** DIRECTIONS FOR THIS TASK **
Return the full listing unchanged, apart from leaving out its images.

** GIVEN DATA **
* * * * * * * * *

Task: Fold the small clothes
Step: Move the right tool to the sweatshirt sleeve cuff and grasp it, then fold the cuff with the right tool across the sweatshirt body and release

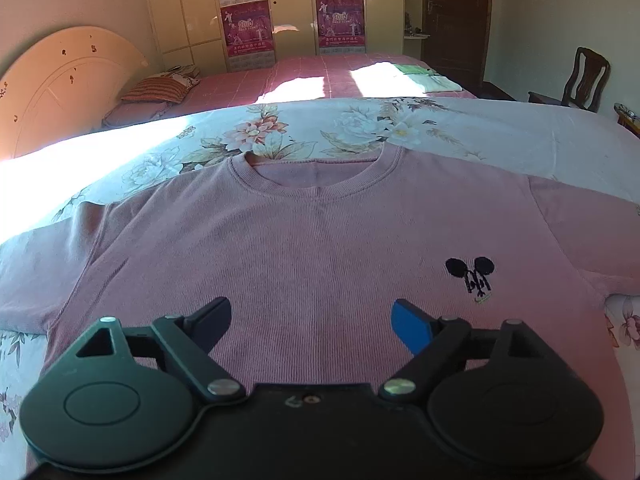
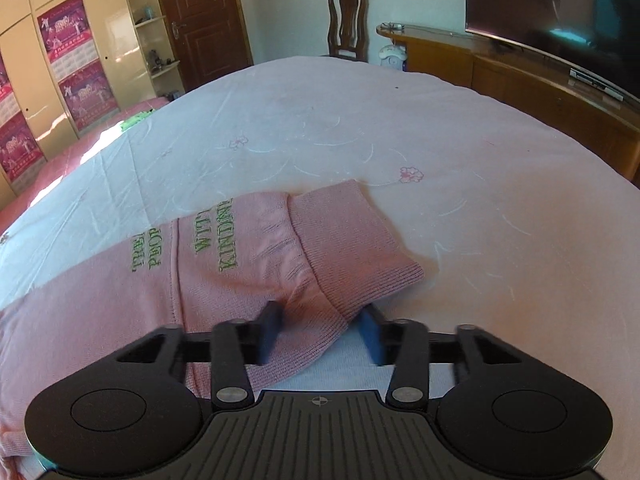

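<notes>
A pink sweater (image 1: 320, 248) lies front-up and spread flat on a bed under a floral quilt (image 1: 280, 132), its round collar (image 1: 316, 178) pointing away from the left wrist camera. Its left-hand sleeve (image 1: 44, 264) stretches out toward the edge of the view, and a small black embroidered mouse-head mark (image 1: 472, 276) sits on the chest toward the right. The left claw (image 1: 312, 320) hovers low over the lower chest of the sweater with its jaws set wide, one black pad and one blue pad well apart and nothing between them. Behind, there is a second bed with a pink sheet (image 1: 304, 76), a striped pillow (image 1: 160, 88), a cream headboard (image 1: 68, 76), a wardrobe with red calendars (image 1: 248, 20), a dark door (image 1: 456, 12) and a wooden chair (image 1: 584, 80). In the right wrist view, the other sleeve (image 2: 248, 256) lies across the pale quilt, with green stitched lettering (image 2: 212, 236) on it and a ribbed cuff (image 2: 352, 248) at its end. The right claw (image 2: 320, 336) is at the sleeve's near edge, half open, its black pad on one side of the cuff's lower corner and its blue pad on the other; whether they touch the knit cannot be told. Farther right stand a cabinet (image 2: 520, 76) and a dark television (image 2: 552, 8).
</notes>
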A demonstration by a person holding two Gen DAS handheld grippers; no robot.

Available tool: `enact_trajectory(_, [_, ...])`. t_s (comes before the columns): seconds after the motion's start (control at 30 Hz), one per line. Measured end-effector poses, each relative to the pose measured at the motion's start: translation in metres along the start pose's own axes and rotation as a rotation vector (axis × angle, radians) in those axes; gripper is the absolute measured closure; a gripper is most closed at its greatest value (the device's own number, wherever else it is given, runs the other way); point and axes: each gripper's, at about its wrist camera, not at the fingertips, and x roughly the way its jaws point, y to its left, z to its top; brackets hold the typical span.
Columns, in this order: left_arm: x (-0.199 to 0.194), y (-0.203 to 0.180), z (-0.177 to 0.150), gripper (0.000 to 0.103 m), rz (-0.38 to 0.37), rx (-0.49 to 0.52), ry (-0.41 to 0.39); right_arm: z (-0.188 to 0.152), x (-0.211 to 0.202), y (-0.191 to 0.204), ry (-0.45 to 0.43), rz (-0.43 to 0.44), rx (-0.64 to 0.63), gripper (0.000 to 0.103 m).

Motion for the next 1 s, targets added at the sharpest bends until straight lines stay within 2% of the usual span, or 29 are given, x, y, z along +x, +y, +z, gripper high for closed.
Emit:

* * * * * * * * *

** FINISHED EXERCISE **
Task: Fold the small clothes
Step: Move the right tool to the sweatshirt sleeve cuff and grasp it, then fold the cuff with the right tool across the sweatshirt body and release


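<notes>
A pink sweater (image 1: 320, 248) lies front-up and spread flat on a bed under a floral quilt (image 1: 280, 132), its round collar (image 1: 316, 178) pointing away from the left wrist camera. Its left-hand sleeve (image 1: 44, 264) stretches out toward the edge of the view, and a small black embroidered mouse-head mark (image 1: 472, 276) sits on the chest toward the right. The left claw (image 1: 312, 320) hovers low over the lower chest of the sweater with its jaws set wide, one black pad and one blue pad well apart and nothing between them. Behind, there is a second bed with a pink sheet (image 1: 304, 76), a striped pillow (image 1: 160, 88), a cream headboard (image 1: 68, 76), a wardrobe with red calendars (image 1: 248, 20), a dark door (image 1: 456, 12) and a wooden chair (image 1: 584, 80). In the right wrist view, the other sleeve (image 2: 248, 256) lies across the pale quilt, with green stitched lettering (image 2: 212, 236) on it and a ribbed cuff (image 2: 352, 248) at its end. The right claw (image 2: 320, 336) is at the sleeve's near edge, half open, its black pad on one side of the cuff's lower corner and its blue pad on the other; whether they touch the knit cannot be told. Farther right stand a cabinet (image 2: 520, 76) and a dark television (image 2: 552, 8).
</notes>
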A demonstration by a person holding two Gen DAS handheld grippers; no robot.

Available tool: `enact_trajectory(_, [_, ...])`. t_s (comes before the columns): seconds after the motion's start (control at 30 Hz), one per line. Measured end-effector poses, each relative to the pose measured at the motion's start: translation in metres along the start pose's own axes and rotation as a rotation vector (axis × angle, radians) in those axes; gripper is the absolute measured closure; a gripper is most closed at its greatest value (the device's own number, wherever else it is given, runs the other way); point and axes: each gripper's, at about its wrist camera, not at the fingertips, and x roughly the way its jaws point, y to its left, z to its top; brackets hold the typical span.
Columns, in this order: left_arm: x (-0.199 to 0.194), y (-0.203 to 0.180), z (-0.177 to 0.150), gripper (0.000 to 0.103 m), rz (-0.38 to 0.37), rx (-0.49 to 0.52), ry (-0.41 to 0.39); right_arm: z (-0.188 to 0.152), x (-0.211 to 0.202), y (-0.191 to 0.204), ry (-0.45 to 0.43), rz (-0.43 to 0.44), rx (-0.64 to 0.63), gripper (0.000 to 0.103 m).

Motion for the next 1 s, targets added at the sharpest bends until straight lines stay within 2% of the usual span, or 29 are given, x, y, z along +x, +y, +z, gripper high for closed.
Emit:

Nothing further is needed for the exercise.